Task goal -> From the records below, copy out exactly the lines from the one containing "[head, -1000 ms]" to the one containing "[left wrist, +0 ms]", both included. Add nothing else.

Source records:
+ + +
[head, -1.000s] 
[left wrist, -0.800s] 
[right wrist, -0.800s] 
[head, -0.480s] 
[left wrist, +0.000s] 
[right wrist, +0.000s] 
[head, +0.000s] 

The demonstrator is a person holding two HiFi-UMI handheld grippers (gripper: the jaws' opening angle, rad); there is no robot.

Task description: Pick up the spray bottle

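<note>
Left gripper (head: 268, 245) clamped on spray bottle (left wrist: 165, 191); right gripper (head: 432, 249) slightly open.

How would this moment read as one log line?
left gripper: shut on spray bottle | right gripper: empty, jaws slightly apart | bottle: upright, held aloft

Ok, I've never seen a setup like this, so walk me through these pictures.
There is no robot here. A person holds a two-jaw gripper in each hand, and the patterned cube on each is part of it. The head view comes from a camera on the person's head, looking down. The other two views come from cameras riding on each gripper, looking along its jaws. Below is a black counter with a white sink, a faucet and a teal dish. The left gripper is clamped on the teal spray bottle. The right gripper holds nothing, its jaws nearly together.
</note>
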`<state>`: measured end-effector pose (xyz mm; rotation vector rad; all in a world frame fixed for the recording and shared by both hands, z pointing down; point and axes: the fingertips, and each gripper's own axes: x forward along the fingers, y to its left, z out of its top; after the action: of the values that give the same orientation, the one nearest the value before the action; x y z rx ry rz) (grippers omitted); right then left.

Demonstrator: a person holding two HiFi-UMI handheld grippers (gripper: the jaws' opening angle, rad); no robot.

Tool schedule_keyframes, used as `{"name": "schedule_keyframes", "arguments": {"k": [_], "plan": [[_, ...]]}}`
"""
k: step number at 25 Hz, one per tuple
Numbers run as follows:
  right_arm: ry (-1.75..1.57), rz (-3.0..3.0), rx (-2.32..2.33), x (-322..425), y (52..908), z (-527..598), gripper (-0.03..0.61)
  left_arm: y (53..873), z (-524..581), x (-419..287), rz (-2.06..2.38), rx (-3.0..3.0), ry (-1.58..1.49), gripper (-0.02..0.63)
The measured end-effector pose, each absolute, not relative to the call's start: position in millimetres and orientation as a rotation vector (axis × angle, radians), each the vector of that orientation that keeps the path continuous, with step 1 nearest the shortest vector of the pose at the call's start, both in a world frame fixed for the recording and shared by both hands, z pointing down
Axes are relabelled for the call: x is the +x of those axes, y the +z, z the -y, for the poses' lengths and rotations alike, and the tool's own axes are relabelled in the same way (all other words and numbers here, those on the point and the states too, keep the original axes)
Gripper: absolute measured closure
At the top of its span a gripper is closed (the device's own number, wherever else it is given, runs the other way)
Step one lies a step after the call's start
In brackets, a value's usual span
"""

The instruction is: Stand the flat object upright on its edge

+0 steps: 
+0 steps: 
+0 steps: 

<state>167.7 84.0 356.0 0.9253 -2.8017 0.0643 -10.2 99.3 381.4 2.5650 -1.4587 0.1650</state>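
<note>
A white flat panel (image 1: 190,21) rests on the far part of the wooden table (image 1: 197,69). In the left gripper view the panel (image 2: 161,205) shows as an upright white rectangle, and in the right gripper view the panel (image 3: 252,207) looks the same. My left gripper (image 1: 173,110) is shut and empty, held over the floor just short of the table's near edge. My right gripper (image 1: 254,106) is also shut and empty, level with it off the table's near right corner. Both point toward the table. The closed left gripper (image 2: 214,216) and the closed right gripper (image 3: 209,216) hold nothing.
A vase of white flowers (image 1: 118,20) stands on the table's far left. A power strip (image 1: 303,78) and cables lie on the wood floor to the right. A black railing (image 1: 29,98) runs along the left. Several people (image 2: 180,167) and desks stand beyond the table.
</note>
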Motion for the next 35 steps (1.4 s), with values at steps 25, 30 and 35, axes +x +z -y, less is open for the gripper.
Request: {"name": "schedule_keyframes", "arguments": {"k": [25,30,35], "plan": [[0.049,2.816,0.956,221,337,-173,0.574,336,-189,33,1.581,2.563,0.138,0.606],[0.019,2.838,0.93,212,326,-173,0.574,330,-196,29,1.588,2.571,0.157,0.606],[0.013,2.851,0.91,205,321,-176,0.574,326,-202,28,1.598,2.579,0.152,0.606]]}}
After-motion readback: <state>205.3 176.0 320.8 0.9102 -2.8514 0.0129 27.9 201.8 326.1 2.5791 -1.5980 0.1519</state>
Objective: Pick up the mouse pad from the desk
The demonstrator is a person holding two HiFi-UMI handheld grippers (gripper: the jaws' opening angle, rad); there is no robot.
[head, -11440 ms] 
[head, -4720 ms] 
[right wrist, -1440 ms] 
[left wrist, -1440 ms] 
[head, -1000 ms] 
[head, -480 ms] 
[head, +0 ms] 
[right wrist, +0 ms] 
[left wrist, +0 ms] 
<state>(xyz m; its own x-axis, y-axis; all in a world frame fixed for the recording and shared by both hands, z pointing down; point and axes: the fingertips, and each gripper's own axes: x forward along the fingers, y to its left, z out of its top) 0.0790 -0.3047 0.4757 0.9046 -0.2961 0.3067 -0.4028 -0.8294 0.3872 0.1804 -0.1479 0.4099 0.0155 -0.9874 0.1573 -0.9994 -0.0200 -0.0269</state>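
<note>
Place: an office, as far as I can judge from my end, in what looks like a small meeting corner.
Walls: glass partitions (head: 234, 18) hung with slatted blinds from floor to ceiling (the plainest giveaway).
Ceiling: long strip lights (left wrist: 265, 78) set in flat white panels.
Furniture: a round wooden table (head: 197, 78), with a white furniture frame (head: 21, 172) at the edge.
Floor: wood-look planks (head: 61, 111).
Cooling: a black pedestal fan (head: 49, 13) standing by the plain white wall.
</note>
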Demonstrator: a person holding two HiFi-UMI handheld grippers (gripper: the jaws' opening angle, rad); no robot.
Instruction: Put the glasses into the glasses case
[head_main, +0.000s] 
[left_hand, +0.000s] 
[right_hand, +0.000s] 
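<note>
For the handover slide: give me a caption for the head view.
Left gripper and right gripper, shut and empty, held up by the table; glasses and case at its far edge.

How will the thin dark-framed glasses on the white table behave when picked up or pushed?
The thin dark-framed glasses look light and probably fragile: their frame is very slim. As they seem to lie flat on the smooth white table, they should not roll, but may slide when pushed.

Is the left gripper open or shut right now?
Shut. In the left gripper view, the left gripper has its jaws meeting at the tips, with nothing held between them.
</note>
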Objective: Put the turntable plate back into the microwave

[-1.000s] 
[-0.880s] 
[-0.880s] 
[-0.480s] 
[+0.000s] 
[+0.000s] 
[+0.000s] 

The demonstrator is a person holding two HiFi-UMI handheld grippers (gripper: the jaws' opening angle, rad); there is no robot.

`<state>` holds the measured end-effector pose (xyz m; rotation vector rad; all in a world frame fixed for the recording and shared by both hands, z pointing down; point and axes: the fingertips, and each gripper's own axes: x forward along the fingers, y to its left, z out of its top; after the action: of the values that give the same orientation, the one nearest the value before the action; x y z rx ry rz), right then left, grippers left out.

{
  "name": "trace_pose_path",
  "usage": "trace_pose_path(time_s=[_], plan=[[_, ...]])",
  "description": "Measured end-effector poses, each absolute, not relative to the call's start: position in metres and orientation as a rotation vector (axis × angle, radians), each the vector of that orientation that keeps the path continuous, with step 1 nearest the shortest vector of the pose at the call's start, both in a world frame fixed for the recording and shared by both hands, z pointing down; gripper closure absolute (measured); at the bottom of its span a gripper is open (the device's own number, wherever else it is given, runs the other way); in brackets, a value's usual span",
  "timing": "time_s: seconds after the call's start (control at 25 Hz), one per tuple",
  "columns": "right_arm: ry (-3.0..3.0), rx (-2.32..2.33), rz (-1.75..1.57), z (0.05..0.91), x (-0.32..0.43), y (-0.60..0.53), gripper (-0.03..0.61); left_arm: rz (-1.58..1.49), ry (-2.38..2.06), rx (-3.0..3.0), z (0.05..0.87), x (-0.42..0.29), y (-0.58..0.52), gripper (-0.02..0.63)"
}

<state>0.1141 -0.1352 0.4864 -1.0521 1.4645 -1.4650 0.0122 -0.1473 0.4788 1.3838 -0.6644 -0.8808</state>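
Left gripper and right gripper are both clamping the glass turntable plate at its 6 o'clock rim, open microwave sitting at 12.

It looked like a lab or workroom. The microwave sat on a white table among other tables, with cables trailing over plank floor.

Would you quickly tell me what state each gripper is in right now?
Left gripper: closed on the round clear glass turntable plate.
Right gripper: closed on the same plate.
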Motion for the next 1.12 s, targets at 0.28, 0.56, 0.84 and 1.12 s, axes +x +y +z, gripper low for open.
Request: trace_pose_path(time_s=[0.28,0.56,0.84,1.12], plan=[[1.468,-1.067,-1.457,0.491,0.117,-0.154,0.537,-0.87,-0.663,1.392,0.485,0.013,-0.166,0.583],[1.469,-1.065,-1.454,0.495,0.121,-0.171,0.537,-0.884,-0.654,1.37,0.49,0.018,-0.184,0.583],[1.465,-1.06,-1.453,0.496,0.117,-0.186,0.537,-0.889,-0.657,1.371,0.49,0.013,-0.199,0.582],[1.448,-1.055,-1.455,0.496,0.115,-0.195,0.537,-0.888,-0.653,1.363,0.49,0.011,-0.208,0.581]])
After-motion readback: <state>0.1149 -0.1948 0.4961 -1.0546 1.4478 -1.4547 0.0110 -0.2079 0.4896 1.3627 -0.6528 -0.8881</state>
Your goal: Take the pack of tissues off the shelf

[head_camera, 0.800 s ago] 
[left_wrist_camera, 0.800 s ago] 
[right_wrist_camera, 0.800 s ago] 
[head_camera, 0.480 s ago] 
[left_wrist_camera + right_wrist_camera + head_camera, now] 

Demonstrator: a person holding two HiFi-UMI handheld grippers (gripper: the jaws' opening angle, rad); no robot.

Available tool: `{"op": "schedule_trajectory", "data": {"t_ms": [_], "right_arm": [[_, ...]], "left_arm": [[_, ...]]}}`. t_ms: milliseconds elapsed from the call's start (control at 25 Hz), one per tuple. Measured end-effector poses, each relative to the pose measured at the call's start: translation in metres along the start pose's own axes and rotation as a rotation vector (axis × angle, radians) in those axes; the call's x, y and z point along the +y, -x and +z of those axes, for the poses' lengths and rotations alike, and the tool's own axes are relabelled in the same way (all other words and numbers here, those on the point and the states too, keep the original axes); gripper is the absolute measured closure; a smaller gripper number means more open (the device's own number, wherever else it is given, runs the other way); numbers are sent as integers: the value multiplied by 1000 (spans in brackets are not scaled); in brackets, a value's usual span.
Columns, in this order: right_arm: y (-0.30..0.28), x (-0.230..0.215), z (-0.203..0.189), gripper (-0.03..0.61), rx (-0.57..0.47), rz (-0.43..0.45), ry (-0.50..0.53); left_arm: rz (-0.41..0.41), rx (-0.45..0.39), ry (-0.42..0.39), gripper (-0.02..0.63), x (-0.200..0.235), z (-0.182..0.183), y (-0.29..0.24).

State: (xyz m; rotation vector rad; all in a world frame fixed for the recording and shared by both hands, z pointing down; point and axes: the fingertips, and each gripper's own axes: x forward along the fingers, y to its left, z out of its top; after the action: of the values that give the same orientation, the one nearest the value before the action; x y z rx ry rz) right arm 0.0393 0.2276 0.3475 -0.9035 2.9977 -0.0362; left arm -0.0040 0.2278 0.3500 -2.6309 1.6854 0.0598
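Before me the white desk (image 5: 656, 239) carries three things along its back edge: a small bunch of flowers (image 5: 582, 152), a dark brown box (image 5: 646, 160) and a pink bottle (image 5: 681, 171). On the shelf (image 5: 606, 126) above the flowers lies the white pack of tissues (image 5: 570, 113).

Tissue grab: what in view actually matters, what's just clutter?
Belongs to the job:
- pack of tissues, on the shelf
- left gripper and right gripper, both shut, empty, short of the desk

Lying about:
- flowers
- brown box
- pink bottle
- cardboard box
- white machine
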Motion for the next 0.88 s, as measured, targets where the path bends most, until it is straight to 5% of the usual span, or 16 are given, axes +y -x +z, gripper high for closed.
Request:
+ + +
Solution ->
[head, -1000 ms] 
[head, -480 ms] 
[head, +0 ms] 
[right wrist, +0 ms] 
[left wrist, +0 ms] 

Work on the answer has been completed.